Игнат, поправляя поясок, перестав улыбаться и покорно опустив глаза, пошел вон из комнаты.
– Тетенька, я полегоньку, – сказал мальчик.
– Я те дам полегоньку. Постреленок! – крикнула Мавра Кузминишна, замахиваясь на него рукой. – Иди деду самовар ставь.
Мавра Кузминишна, смахнув пыль, закрыла клавикорды и, тяжело вздохнув, вышла из гостиной и заперла входную дверь.
Выйдя на двор, Мавра Кузминишна задумалась о том, куда ей идти теперь: пить ли чай к Васильичу во флигель или в кладовую прибрать то, что еще не было прибрано?
В тихой улице послышались быстрые шаги. Шаги остановились у калитки; щеколда стала стучать под рукой, старавшейся отпереть ее.
Мавра Кузминишна подошла к калитке.
– Кого надо?
– Графа, графа Илью Андреича Ростова.
– Да вы кто?
– Я офицер. Мне бы видеть нужно, – сказал русский приятный и барский голос.
Мавра Кузминишна отперла калитку. И на двор вошел лет восемнадцати круглолицый офицер, типом лица похожий на Ростовых.
– Уехали, батюшка. Вчерашнего числа в вечерни изволили уехать, – ласково сказала Мавра Кузмипишна.
Молодой офицер, стоя в калитке, как бы в нерешительности войти или не войти ему, пощелкал языком.
– Ах, какая досада!.. – проговорил он. – Мне бы вчера… Ах, как жалко!..
Мавра Кузминишна между тем внимательно и сочувственно разглядывала знакомые ей черты ростовской породы в лице молодого человека, и изорванную шинель, и стоптанные сапоги, которые были на нем.
– Вам зачем же графа надо было? – спросила она.
– Да уж… что делать! – с досадой проговорил офицер и взялся за калитку, как бы намереваясь уйти.
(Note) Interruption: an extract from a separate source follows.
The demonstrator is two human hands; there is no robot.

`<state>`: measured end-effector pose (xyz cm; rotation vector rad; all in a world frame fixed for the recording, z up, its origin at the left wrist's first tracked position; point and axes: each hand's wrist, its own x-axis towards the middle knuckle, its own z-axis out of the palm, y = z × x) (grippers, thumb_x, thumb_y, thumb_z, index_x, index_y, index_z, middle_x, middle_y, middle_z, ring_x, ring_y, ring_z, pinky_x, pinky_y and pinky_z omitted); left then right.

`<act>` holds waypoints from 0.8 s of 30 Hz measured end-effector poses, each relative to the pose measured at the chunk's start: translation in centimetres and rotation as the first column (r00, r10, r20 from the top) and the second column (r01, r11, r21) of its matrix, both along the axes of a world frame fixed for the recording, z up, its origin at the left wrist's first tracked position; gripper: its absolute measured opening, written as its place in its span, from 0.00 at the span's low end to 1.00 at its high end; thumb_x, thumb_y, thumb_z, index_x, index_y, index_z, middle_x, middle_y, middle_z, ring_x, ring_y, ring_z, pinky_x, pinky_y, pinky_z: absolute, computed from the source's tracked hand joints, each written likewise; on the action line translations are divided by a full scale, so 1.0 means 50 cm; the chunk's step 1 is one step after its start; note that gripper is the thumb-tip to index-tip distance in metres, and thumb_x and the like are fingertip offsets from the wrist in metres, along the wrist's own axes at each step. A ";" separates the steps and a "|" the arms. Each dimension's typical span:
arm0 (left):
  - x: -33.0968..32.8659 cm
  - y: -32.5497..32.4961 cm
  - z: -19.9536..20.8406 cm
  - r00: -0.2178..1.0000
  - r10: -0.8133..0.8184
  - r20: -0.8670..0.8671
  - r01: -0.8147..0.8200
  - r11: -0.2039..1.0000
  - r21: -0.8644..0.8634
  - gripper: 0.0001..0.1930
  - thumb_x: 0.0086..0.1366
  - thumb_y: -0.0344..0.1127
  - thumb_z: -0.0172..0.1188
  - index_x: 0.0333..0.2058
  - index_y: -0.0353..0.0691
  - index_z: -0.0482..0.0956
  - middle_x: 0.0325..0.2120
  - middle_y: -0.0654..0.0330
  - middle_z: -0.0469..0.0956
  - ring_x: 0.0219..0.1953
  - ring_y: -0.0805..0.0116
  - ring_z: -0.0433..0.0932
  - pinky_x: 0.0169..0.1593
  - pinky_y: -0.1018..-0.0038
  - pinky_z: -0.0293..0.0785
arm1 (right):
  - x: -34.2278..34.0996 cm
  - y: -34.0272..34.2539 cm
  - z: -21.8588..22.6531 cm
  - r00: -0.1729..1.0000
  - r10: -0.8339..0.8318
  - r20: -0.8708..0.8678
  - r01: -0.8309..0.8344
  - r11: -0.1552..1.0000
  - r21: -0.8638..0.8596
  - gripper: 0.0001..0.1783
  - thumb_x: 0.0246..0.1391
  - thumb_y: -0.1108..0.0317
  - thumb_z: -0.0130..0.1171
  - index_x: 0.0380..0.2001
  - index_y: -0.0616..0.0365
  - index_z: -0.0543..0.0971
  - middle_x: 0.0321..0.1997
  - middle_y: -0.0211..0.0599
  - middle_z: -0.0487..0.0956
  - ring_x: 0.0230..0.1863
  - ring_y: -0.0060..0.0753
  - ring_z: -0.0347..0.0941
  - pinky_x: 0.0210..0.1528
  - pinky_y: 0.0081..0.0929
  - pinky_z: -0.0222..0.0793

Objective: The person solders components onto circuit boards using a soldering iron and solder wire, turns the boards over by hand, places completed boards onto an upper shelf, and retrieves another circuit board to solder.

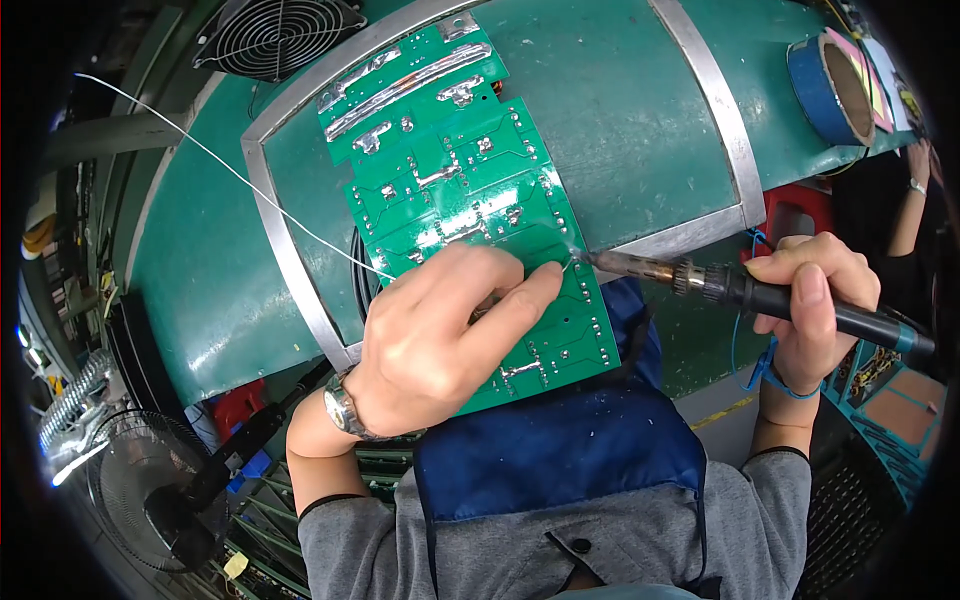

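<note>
Across the green tabletop (645, 120) lies one circuit board (435, 205), its near end reaching past the edge. Your left grip (430, 325) pinches one strand of pale wire (240, 176) over it; your right grip (825, 290) is closed around one soldering iron (720, 283), tip near the board's right edge. Around sit two fans (180, 520) and one blue tape roll (808, 85). Your left grip hides part of the board; whether the tip touches is unclear; the upper fan (278, 38) is cut off.

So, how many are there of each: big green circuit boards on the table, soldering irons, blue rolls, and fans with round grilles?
Big green circuit board: 1
Soldering iron: 1
Blue roll: 1
Fans, upper-left fan and lower-left fan: 2
Total: 5
</note>
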<state>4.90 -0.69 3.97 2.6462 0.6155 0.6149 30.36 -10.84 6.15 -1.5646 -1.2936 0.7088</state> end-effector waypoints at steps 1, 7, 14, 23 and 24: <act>-0.003 -0.002 0.003 1.000 0.001 -0.002 -0.001 1.000 -0.002 0.16 0.41 0.26 0.69 0.33 0.42 0.84 0.23 0.65 0.71 0.21 0.73 0.71 0.22 0.78 0.66 | 0.009 -0.003 -0.003 0.999 0.021 -0.024 -0.021 0.999 0.027 0.16 0.51 0.61 0.53 0.21 0.65 0.78 0.16 0.37 0.78 0.11 0.20 0.71 0.17 0.14 0.66; -0.005 -0.021 0.011 0.991 -0.129 -0.027 0.129 0.992 -0.010 0.17 0.41 0.26 0.67 0.34 0.40 0.84 0.23 0.64 0.70 0.22 0.71 0.71 0.22 0.77 0.66 | 0.006 -0.022 -0.005 0.997 0.065 -0.049 -0.063 0.997 0.042 0.16 0.51 0.61 0.54 0.21 0.65 0.78 0.18 0.39 0.79 0.11 0.21 0.71 0.16 0.14 0.66; 0.002 -0.025 0.008 0.994 -0.103 -0.047 0.105 0.994 0.040 0.18 0.39 0.26 0.65 0.35 0.40 0.84 0.23 0.64 0.70 0.23 0.71 0.71 0.22 0.77 0.66 | -0.001 -0.029 -0.009 0.998 0.067 0.004 -0.067 0.993 0.094 0.18 0.52 0.60 0.54 0.21 0.65 0.78 0.17 0.38 0.79 0.11 0.22 0.71 0.16 0.14 0.66; -0.001 -0.048 0.021 0.984 -0.169 -0.056 0.174 0.981 0.085 0.18 0.36 0.29 0.62 0.33 0.40 0.84 0.24 0.64 0.72 0.25 0.71 0.73 0.24 0.77 0.70 | 0.007 -0.053 -0.016 0.997 0.076 0.025 -0.079 0.987 0.139 0.19 0.52 0.56 0.55 0.19 0.61 0.78 0.17 0.38 0.80 0.10 0.21 0.69 0.16 0.16 0.64; 0.000 -0.049 0.019 0.983 -0.170 -0.067 0.175 0.981 0.088 0.18 0.36 0.29 0.61 0.33 0.40 0.84 0.24 0.64 0.71 0.25 0.71 0.73 0.25 0.77 0.70 | 0.005 -0.056 -0.018 0.997 0.066 0.047 -0.073 0.987 0.144 0.18 0.52 0.56 0.55 0.19 0.60 0.78 0.17 0.36 0.80 0.10 0.21 0.69 0.16 0.16 0.63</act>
Он опять остановился в нерешительности.
– Видите ли? – вдруг сказал он. – Я родственник графу, и он всегда очень добр был ко мне. Так вот, видите ли (он с доброй и веселой улыбкой посмотрел на свой плащ и сапоги), и обносился, и денег ничего нет; так я хотел попросить графа…
Мавра Кузминишна не дала договорить ему.
– Вы минуточку бы повременили, батюшка. Одною минуточку, – сказала она. И как только офицер отпустил руку от калитки, Мавра Кузминишна повернулась и быстрым старушечьим шагом пошла на задний двор к своему флигелю.
В то время как Мавра Кузминишна бегала к себе, офицер, опустив голову и глядя на свои прорванные сапоги, слегка улыбаясь, прохаживался по двору. «Как жалко, что я не застал дядюшку. А славная старушка! Куда она побежала? И как бы мне узнать, какими улицами мне ближе догнать полк, который теперь должен подходить к Рогожской?» – думал в это время молодой офицер. Мавра Кузминишна с испуганным и вместе решительным лицом, неся в руках свернутый клетчатый платочек, вышла из за угла. Не доходя несколько шагов, она, развернув платок, вынула из него белую двадцатипятирублевую ассигнацию и поспешно отдала ее офицеру.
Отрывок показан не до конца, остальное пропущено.